### Problem description
Send back the whole listing untouched.

### Supplied information
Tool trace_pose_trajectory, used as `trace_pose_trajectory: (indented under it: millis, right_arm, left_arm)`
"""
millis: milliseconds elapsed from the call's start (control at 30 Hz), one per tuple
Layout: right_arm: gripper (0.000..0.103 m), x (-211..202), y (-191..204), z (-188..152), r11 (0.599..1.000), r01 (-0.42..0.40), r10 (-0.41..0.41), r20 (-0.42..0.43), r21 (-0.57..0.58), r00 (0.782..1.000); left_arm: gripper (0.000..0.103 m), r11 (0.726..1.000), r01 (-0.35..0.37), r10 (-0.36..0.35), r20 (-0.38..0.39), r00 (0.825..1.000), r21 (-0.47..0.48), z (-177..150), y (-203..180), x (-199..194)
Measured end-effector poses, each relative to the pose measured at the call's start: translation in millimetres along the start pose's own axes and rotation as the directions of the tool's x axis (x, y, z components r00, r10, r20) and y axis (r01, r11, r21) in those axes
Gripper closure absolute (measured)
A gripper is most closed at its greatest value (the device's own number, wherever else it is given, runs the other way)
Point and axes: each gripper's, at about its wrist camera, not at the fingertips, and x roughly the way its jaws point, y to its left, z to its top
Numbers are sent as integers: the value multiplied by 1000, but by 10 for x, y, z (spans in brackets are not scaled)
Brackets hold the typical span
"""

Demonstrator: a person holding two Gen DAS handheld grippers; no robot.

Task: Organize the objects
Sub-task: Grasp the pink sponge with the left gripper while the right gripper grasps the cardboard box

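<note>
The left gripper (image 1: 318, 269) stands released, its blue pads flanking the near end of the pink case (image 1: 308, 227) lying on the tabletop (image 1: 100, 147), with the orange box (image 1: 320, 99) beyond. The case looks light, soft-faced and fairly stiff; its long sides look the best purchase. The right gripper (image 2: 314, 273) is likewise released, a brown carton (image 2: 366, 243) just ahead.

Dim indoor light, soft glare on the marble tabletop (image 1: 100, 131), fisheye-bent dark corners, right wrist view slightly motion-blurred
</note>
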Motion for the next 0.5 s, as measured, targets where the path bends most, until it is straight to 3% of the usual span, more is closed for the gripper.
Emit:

### Expected answer
Tool trace_pose_trajectory, used as `trace_pose_trajectory: (indented under it: millis, right_arm, left_arm)`
"""
millis: milliseconds elapsed from the call's start (control at 30 Hz), one per tuple
Layout: right_arm: gripper (0.000..0.103 m), x (-211..202), y (-191..204), z (-188..152), r11 (0.599..1.000), r01 (-0.42..0.40), r10 (-0.41..0.41), r20 (-0.42..0.43), r21 (-0.57..0.58), r00 (0.782..1.000); left_arm: gripper (0.000..0.103 m), r11 (0.726..1.000), r01 (-0.35..0.37), r10 (-0.36..0.35), r20 (-0.38..0.39), r00 (0.825..1.000), r21 (-0.47..0.48), z (-177..150), y (-203..180), x (-199..194)
Measured end-effector poses, each relative to the pose measured at the call's start: translation in millimetres along the start pose's own axes and rotation as the directions of the tool's x axis (x, y, z components r00, r10, r20) and y axis (r01, r11, r21) in those axes
Gripper closure absolute (measured)
A gripper is most closed at its greatest value (the device's own number, wherever else it is given, runs the other way)
Point and axes: each gripper's, at about its wrist camera, not at the fingertips, and x roughly the way its jaws point, y to its left, z to its top
Numbers are sent as integers: the value multiplied by 1000, but by 10 for x, y, z (spans in brackets are not scaled)
Brackets hold the typical span
"""

Demonstrator: a person holding two Gen DAS handheld grippers; no robot.

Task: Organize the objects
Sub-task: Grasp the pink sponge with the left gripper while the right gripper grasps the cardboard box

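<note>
The left gripper (image 1: 318, 269) stands released, its blue pads flanking the near end of the pink case (image 1: 308, 227) lying on the tabletop (image 1: 100, 147), with the orange box (image 1: 320, 99) beyond. The case looks light, soft-faced and fairly stiff; its long sides look the best purchase. The right gripper (image 2: 314, 273) is likewise released, a brown carton (image 2: 366, 243) just ahead.

Dim indoor light, soft glare on the marble tabletop (image 1: 100, 131), fisheye-bent dark corners, right wrist view slightly motion-blurred
</note>
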Motion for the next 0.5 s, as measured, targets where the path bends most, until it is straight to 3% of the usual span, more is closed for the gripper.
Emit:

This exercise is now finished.